Post a picture of your shooter with the bands you were using and how you hold them, and maybe someone can tell you the cause.

I have adopted a shooting style that makes an RTS impossible to happen! Want to see?


----------



## bigron (Nov 29, 2012)

TheNewSlingshotGuy said:


> Post a picture of your shooter with the bands you were using and how you hold them, and maybe someone can tell you the cause.
> 
> I have adopted a shooting style that makes an RTS impossible to happen! Want to see?


how do you shoot that makes them impossible?as long as you are shooting projectiles with a elastic and a hand held device anything can happen brother never say never :nono:


----------



## M.J (Nov 1, 2010)

I haven't had an RTS for a long time but they're scary enough to really make me remember them!
The main reasons I've had them are using too heavy of ammo for a set of bands. It seems like if the ammo is accelerated too slowly to clear the pouch before it starts coming back then the ammo might get wrapped up in the pouch.
Hope that makes sense.
Also, a soft, floppy pouch with big ammo always sets off RTS alarm bells in my head.


----------



## ChapmanHands (Oct 14, 2013)

Thanks guys, and M.J, I think you nailed it. I never even thought about that but it deff makes sense. I was usuming single cut Wal-Mart green, cut one to three quarter inches. This is what I usually use for marbles and .36 lead.

I will bet that is what happened, but you wontcatch me experimenting to find out!


----------



## Can-Opener (May 11, 2013)

What was your pouch??? I agree with MJ 100 % But I also like to know about your pouch????


----------



## ChapmanHands (Oct 14, 2013)

No problem bud, it is a supersure super pouch.


----------



## Charles (Aug 26, 2010)

The other thing to watch out for is FLIP ... yep, that fork flip that some use when they shoot. If you flip, your are much more likely to snag the ammo in the pouch, and it will come right back at you.

Cheers ..... Charles


----------



## ChapmanHands (Oct 14, 2013)

I do not do an intentional flip but my hand does flip a little naturally after my release


----------



## Emitto (Sep 11, 2013)

ChapmanHands said:


> Thanks guys, and M.J, I think you nailed it. I never even thought about that but it deff makes sense. I was usuming single cut Wal-Mart green, cut one to three quarter inches. This is what I usually use for marbles and .36 lead.
> 
> I will bet that is what happened, but you wontcatch me experimenting to find out!


Yup that seems like to much ammo for the band set. And I can agree with the big soft pouches, they can wrap around the ammo!

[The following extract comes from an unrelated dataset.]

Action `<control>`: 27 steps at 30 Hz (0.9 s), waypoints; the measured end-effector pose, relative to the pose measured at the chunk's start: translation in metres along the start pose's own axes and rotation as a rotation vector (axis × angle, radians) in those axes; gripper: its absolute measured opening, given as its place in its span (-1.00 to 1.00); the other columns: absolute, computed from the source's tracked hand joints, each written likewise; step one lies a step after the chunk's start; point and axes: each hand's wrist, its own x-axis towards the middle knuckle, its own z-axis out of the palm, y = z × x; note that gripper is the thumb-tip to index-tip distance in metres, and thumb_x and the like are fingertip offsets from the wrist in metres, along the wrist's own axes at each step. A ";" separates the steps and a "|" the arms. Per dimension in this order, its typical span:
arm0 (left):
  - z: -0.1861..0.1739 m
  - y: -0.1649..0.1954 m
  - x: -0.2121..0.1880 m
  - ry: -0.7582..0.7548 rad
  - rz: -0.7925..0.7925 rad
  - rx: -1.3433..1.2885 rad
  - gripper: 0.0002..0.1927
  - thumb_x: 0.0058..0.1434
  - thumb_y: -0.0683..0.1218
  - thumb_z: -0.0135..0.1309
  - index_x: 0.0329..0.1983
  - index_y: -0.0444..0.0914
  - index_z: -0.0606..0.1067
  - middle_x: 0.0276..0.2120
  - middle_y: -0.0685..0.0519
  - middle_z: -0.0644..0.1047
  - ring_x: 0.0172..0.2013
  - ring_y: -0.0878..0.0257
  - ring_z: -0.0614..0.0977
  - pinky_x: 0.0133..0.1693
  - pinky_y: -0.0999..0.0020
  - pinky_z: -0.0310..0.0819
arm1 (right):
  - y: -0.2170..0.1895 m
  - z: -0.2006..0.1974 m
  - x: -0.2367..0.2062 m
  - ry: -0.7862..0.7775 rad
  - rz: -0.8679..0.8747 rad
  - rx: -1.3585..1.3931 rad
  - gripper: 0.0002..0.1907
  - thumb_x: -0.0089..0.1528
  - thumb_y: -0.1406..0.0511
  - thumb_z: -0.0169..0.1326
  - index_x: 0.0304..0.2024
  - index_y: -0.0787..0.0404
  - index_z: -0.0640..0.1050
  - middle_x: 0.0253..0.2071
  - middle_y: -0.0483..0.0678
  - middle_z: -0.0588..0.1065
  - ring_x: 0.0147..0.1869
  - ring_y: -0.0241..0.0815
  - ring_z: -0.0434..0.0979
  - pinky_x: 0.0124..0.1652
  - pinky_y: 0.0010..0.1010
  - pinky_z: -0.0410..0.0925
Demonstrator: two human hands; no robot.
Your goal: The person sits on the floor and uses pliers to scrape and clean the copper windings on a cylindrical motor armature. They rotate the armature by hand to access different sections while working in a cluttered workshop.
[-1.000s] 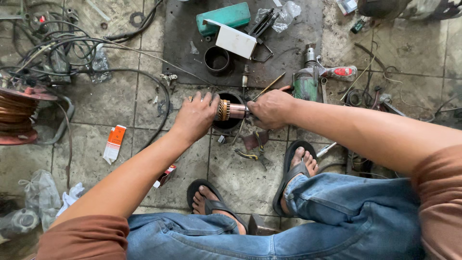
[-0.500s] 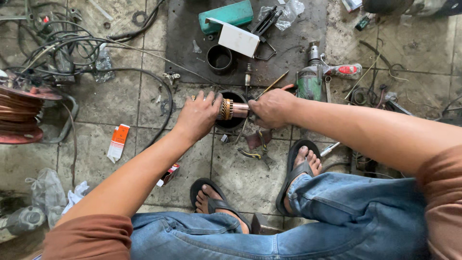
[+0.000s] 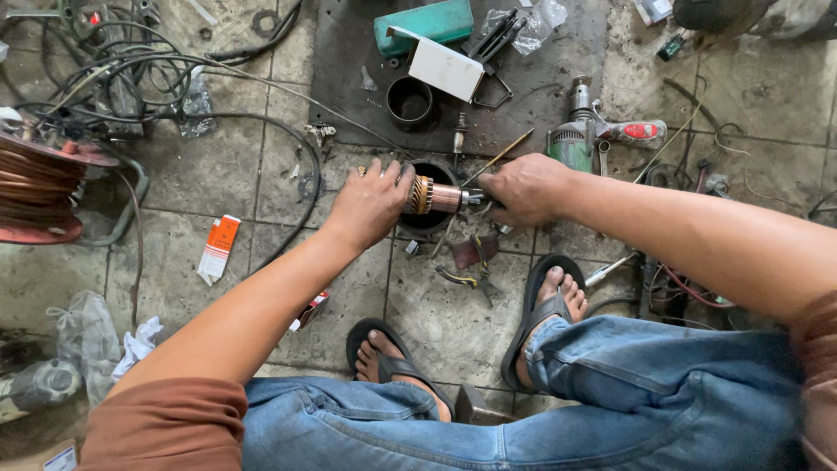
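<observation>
My left hand (image 3: pixel 370 202) grips one end of a motor armature (image 3: pixel 433 197) with copper windings, held level above the tiled floor. Closed on the other end, the shaft side, is my right hand (image 3: pixel 523 187). A thin stick or rod (image 3: pixel 499 157) slants up from near my right fingers; what it touches is unclear. Under the armature sits a black round housing (image 3: pixel 429 220). My feet in sandals rest just below the hands.
A dark mat (image 3: pixel 349 78) holds a black ring (image 3: pixel 410 103), a white box (image 3: pixel 446 68) and a teal case (image 3: pixel 425 23). A green power tool (image 3: pixel 582 138) lies right. Cables and a copper wire spool (image 3: pixel 35 187) fill the left. Pliers (image 3: pixel 466 277) lie by my foot.
Both hands stay on the armature with only slight shifts. The view has drifted a little; nothing was let go or picked up.
</observation>
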 end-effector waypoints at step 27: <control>0.000 -0.001 0.001 -0.002 0.011 -0.001 -0.48 0.19 -0.09 0.05 0.25 -0.28 0.43 0.02 -0.08 0.55 0.03 -0.05 0.58 -0.13 -0.10 0.57 | -0.001 0.014 0.007 0.031 -0.067 -0.100 -0.53 0.25 0.03 0.08 -0.06 0.28 0.43 -0.39 0.21 0.58 -0.22 0.23 0.65 -0.08 0.11 0.43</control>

I am glad you are ok. I still can SEE every morning my last one, a 3/4" hex nut that came back and hit me in my ribs, left a perfect mark and this happened aver a year ago.

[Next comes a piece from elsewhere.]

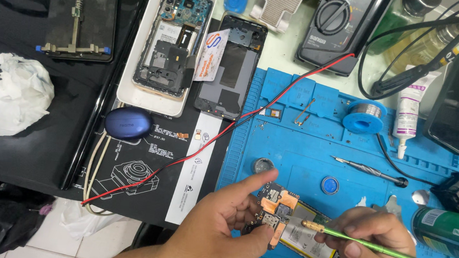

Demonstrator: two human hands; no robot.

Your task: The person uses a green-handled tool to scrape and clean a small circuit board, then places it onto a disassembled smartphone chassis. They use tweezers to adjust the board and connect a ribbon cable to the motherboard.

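Green-handled, the thin tool (372,245) is lying pinched in the right hand (374,247), fingers closed on it, tip touching the phone board (282,216). The left hand (223,225), fingers clamped on the board's edge, is steadying it over the blue mat (304,145); a light, braced touch looks wise.

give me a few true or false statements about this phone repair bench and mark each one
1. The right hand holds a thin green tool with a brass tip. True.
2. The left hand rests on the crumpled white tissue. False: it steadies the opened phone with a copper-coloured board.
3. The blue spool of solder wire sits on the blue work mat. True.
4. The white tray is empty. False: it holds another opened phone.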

Shoot safe people s#$t happens!

Cheers.

EG


----------



## Bill Hays (Aug 9, 2010)

Twisting, tweaking, flipping, shooting OTT, floppy pouch... basically anything that has the potential to trap a ball in the pouch and send it back towards you, will at some time happen if you do enough shots.


----------



## LVO (Sep 25, 2011)

Glad it didn't rearrange your grill!

Last year I had a RTS using *way too heavy *ammo and it blasted my pinkie fingernail almost clean off and broke the bone as well. Worst part was this was on day 1 of a 3 day weekend home ALONE!

oh yeah, it really hurt,too

be careful folks!

link to pinkie blast

http://slingshotforum.com/topic/29975-rts-pinkie-smashgross-picture/?hl=pinkie

makes me cringe to look at it again!...lol


----------



## wll (Oct 4, 2014)

One of the main reasons I am soooo careful.

1) I have a tube set (5/16) that I only shoot heavy ammo with. These tubes are slower because of their thickness, but throw heavy ammo well. My next size down 3060, I will not shoot my 3 heavier ammo weights in this tube set.

2) I also try to make my tubes not overly long for my draw length ... 8.25" slack for 38" draw and just today got to 41" draw using different pouch hold.

3) I shoot the smallest pouch I can get away with as I don't want it to catch anything coming back

4) I try to be sure my band set is laid out with out any twisting, I want the pouch to be in an open position when nothing is in it, and do my best to keep the curl of the tubes outward so when it is coming back it gives the ammo good clearance for flight.

I sure wish there was a way to duplicate an RTS so we all can see for sure how it happens ?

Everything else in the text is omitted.